## Task statement
Only the first line of the listing and the lines after it, up to and including the one containing "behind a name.", should be retyped exactly.

## Source data

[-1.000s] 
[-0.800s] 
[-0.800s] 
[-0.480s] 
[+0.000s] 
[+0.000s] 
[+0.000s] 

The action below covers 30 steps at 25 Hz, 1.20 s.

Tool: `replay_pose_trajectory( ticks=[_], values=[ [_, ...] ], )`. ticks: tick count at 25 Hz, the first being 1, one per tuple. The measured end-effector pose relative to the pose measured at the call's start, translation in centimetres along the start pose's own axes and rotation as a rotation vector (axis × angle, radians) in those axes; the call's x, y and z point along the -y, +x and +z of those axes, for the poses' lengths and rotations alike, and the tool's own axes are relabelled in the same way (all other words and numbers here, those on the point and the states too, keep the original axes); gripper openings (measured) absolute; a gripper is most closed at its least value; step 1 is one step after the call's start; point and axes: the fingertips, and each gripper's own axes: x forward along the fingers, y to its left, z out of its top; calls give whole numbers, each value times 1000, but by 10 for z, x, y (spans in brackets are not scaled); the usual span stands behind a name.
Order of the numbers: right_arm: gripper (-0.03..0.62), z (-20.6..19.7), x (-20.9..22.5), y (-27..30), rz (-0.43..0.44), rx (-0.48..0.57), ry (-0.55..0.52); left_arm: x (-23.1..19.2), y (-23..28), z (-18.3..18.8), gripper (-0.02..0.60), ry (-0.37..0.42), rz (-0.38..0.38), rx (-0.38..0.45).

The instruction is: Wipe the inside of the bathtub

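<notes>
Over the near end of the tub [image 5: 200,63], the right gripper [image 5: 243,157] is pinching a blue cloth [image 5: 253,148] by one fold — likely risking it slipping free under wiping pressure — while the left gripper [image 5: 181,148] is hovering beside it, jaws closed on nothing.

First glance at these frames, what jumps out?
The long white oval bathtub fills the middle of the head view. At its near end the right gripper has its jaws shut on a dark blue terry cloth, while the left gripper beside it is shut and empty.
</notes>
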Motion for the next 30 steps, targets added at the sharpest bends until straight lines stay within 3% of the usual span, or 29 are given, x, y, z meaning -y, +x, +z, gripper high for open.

## Reply to the task
[-1.000s] 
[-0.800s] 
[-0.800s] 
[-0.480s] 
[+0.000s] 
[+0.000s] 
[+0.000s] 

The action below covers 30 steps at 25 Hz, 1.20 s.

Tool: `replay_pose_trajectory( ticks=[_], values=[ [_, ...] ], )`. ticks: tick count at 25 Hz, the first being 1, one per tuple. The measured end-effector pose relative to the pose measured at the call's start, translation in centimetres along the start pose's own axes and rotation as a rotation vector (axis × angle, radians) in those axes; the call's x, y and z point along the -y, +x and +z of those axes, for the poses' lengths and rotations alike, and the tool's own axes are relabelled in the same way (all other words and numbers here, those on the point and the states too, keep the original axes); gripper openings (measured) absolute; a gripper is most closed at its least value; step 1 is one step after the call's start; point and axes: the fingertips, and each gripper's own axes: x forward along the fingers, y to its left, z out of its top; calls give whole numbers, each value times 1000, but by 10 for z, x, y (spans in brackets are not scaled); the usual span stands behind a name.

The response is finished, and the exercise is complete.